#### [Given information]
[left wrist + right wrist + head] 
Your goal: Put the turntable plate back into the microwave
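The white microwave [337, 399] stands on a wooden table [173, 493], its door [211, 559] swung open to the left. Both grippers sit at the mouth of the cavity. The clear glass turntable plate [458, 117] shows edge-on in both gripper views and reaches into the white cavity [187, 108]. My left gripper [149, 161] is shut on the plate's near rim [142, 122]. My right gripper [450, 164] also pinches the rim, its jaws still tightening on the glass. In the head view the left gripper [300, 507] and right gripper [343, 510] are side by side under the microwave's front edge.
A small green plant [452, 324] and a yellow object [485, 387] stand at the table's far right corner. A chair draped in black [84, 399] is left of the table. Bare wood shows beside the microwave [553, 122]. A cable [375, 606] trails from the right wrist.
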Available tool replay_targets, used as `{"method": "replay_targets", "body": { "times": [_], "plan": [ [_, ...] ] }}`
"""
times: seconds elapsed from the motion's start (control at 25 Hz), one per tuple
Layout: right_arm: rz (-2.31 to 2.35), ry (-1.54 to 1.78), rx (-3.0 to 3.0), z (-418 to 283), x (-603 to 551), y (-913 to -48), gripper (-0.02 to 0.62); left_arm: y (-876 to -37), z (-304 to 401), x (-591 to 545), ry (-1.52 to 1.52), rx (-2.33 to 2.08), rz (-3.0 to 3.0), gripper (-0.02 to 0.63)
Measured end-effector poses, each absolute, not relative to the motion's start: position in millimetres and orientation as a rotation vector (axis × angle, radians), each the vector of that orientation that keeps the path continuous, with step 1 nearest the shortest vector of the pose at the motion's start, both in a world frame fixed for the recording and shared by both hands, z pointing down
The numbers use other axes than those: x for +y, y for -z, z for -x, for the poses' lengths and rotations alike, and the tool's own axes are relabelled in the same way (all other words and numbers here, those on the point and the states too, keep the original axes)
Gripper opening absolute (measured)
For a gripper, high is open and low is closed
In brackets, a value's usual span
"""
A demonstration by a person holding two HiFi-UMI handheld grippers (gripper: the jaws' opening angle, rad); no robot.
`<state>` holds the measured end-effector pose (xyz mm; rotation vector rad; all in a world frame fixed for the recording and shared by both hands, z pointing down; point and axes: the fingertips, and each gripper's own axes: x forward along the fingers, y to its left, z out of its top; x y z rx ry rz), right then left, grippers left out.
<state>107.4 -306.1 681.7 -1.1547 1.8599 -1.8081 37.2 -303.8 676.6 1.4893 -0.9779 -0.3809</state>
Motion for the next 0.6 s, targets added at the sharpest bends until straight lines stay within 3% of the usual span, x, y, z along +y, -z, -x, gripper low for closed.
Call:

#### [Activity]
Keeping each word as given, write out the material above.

#### [Your solution]
[left wrist + right wrist + head] 
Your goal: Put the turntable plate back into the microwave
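The white microwave [337, 399] stands on a wooden table [173, 493], its door [211, 559] swung open to the left. Both grippers sit at the mouth of the cavity. The clear glass turntable plate [458, 117] shows edge-on in both gripper views and reaches into the white cavity [187, 108]. My left gripper [149, 161] is shut on the plate's near rim [142, 122]. My right gripper [450, 164] also pinches the rim, its jaws still tightening on the glass. In the head view the left gripper [300, 507] and right gripper [343, 510] are side by side under the microwave's front edge.
A small green plant [452, 324] and a yellow object [485, 387] stand at the table's far right corner. A chair draped in black [84, 399] is left of the table. Bare wood shows beside the microwave [553, 122]. A cable [375, 606] trails from the right wrist.
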Available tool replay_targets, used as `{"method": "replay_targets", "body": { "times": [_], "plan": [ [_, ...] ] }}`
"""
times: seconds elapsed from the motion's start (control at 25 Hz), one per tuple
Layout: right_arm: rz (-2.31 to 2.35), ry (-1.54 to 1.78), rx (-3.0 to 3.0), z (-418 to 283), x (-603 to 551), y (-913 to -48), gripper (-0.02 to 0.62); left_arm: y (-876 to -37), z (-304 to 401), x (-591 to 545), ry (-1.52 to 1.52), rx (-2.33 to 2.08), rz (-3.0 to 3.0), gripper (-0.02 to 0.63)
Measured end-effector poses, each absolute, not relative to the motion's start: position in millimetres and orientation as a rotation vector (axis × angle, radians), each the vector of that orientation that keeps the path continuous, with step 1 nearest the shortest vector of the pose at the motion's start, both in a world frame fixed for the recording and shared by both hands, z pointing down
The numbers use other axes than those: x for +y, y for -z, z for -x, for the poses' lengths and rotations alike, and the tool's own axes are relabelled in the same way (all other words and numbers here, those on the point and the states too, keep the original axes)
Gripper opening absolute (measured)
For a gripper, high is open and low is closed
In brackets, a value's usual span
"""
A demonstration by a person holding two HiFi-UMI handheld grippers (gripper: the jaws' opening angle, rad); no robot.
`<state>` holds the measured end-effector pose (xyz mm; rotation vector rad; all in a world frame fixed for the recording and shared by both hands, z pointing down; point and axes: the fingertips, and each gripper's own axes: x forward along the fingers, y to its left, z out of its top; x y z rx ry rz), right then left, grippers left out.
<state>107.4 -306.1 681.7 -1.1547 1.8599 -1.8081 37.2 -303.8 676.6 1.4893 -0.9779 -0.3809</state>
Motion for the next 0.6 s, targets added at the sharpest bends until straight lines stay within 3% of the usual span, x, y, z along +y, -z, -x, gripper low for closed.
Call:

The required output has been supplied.